EXERCISE INPUT:
--- START ---

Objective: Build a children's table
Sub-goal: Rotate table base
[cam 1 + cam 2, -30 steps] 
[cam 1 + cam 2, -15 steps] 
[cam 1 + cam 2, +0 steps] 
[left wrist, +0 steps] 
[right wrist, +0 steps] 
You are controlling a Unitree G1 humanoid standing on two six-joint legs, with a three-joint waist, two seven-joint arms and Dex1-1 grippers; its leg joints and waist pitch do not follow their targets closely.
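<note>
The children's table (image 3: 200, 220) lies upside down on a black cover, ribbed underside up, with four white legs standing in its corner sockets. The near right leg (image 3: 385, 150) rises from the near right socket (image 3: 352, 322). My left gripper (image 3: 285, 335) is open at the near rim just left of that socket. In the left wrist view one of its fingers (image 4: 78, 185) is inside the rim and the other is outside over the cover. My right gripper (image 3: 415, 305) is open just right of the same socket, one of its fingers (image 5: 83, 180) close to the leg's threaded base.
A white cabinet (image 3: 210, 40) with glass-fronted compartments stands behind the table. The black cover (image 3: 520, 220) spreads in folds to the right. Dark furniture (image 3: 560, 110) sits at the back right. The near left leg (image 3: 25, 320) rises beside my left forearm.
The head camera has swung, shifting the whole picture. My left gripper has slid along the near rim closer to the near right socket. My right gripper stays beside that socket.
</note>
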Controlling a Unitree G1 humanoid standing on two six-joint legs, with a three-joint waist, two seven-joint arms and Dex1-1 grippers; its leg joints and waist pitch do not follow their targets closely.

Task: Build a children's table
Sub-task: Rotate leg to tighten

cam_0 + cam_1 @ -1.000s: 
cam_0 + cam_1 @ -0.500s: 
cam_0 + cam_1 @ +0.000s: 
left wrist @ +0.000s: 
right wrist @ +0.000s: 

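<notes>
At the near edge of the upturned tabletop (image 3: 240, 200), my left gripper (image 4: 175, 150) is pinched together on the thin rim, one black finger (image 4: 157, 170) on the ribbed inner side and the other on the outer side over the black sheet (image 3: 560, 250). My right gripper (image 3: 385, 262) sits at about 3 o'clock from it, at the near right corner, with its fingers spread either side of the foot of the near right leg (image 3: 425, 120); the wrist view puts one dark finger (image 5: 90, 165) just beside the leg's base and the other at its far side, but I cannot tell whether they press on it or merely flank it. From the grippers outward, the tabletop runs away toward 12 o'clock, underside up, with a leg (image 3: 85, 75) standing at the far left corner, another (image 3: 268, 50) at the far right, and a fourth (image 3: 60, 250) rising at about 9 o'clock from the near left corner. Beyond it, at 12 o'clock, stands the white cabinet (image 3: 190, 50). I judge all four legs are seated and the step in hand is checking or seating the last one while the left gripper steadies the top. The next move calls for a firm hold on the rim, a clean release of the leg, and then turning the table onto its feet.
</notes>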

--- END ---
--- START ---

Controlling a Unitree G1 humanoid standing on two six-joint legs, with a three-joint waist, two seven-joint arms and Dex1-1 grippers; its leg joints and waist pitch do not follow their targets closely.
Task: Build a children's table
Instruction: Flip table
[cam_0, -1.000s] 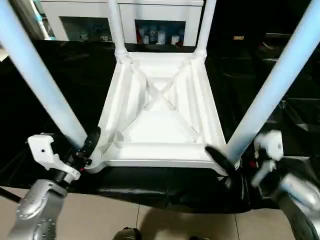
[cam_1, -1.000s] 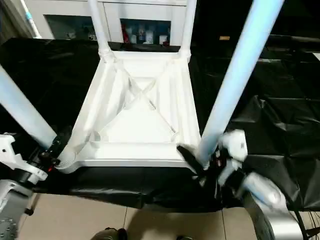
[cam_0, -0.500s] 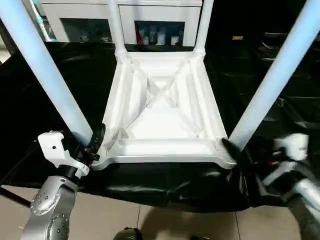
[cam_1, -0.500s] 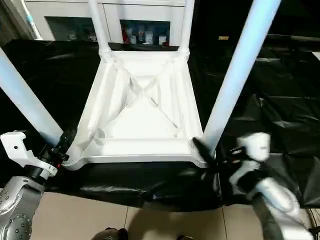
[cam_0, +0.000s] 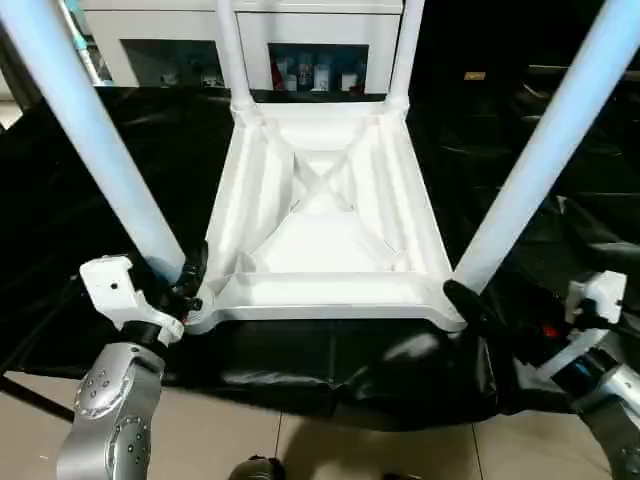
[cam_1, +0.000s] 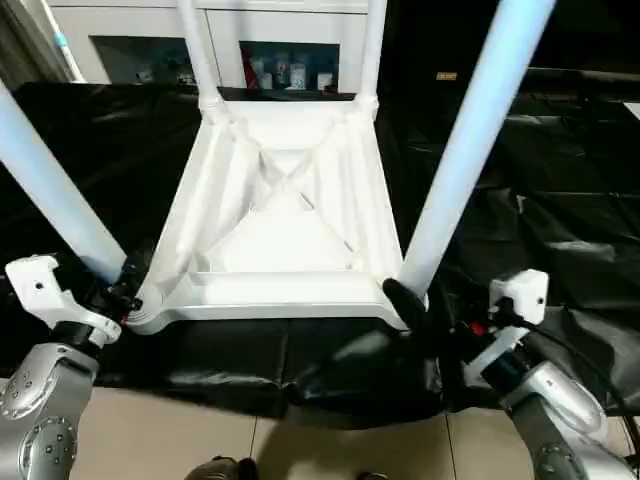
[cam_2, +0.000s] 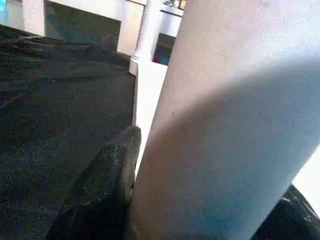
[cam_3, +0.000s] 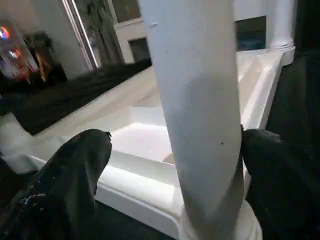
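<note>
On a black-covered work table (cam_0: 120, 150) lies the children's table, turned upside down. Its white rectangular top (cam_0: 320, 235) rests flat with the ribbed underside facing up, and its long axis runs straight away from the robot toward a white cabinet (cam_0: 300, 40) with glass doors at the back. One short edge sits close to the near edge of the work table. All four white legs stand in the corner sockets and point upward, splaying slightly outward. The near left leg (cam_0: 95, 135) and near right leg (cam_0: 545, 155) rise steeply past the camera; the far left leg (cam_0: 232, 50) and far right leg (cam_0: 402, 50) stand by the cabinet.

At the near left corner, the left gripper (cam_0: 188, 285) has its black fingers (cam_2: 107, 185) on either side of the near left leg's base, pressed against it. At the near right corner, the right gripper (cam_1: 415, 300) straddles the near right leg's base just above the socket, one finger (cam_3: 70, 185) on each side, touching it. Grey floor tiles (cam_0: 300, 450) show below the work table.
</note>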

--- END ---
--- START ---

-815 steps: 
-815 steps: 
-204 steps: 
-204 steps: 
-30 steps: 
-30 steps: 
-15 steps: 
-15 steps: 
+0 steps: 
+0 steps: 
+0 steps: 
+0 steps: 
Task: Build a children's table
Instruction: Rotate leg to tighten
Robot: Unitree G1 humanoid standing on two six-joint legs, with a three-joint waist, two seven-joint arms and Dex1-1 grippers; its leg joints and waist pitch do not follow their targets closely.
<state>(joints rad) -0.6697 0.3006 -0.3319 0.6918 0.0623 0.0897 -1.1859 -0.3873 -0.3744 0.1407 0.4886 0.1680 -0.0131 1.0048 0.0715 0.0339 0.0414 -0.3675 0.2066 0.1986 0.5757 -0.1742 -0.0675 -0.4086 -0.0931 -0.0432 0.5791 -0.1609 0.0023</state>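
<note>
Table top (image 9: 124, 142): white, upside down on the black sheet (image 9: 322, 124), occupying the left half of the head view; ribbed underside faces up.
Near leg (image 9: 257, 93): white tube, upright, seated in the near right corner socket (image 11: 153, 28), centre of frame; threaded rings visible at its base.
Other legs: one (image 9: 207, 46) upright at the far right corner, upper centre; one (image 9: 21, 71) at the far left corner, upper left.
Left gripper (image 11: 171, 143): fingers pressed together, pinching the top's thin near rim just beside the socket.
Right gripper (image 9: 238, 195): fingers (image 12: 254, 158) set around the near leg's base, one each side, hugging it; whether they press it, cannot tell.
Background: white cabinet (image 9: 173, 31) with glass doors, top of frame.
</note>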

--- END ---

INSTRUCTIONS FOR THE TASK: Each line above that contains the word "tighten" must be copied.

RESPONSE TO THE EXERCISE:
Sub-task: Rotate leg to tighten
Instruction: Rotate leg to tighten

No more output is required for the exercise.